■ **PROBLEM TO WORK ON**: Lines before the one containing "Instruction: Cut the" are not copied; that line and every one after it, through the end of the material below, are printed exactly, without pictures.

■ **DATASET EXTRACT**:
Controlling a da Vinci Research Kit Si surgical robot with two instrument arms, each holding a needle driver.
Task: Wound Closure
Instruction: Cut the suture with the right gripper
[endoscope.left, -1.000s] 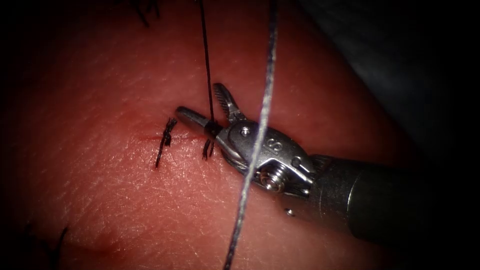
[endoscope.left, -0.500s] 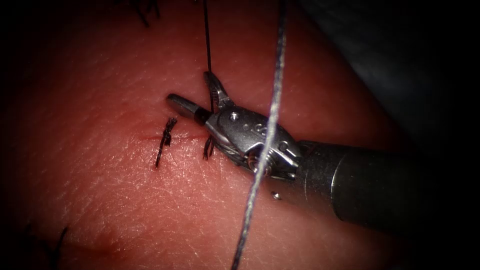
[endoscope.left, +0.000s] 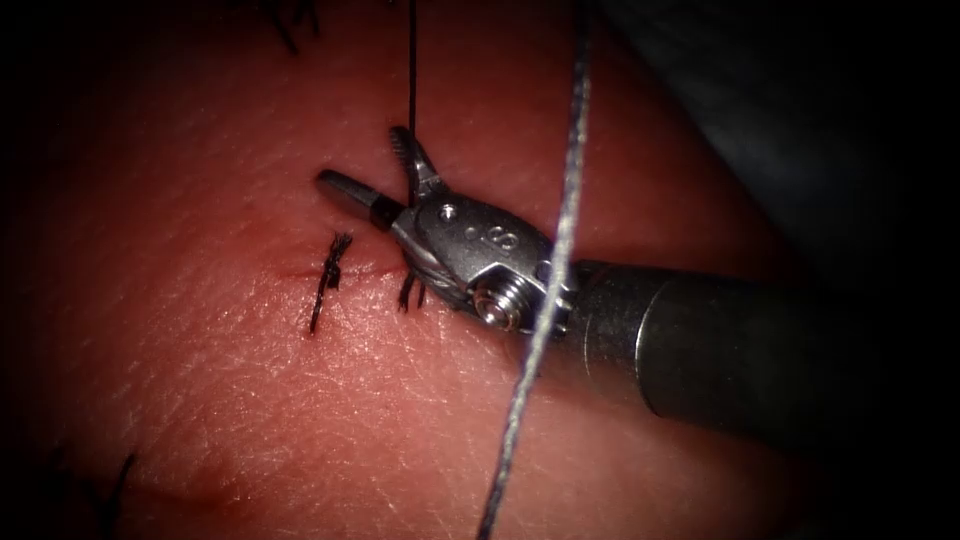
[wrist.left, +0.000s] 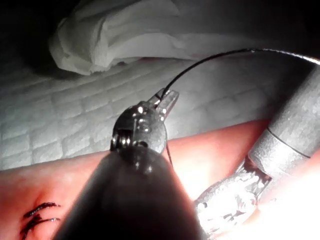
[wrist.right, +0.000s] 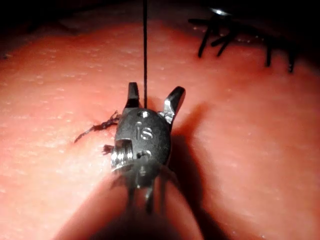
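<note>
The right tool (endoscope.left: 385, 175) lies over the tissue (endoscope.left: 250, 400) at the cut (endoscope.left: 300, 272), its jaws spread apart in a V with the dark taut thread (endoscope.left: 411, 60) rising between them; they grip nothing. Just below sit a knot's cut ends (endoscope.left: 412, 290), with another stitch (endoscope.left: 328, 280) to the left. In the left wrist view the left tool (wrist.left: 167, 100) has its jaws closed on the thread (wrist.left: 200, 65) above the tissue (wrist.left: 210, 150). A pale strand (endoscope.left: 560, 250) crosses in front
</note>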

■ **EXPECTED ANSWER**:
Instruction: Cut the suture with the right gripper
[endoscope.left, -1.000s] 
[endoscope.left, -0.500s] 
[endoscope.left, +0.000s] 
[wrist.left, +0.000s] 
[wrist.right, +0.000s] 
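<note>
The right tool (endoscope.left: 385, 175) lies over the tissue (endoscope.left: 250, 400) at the cut (endoscope.left: 300, 272), its jaws spread apart in a V with the dark taut thread (endoscope.left: 411, 60) rising between them; they grip nothing. Just below sit a knot's cut ends (endoscope.left: 412, 290), with another stitch (endoscope.left: 328, 280) to the left. In the left wrist view the left tool (wrist.left: 167, 100) has its jaws closed on the thread (wrist.left: 200, 65) above the tissue (wrist.left: 210, 150). A pale strand (endoscope.left: 560, 250) crosses in front
</note>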

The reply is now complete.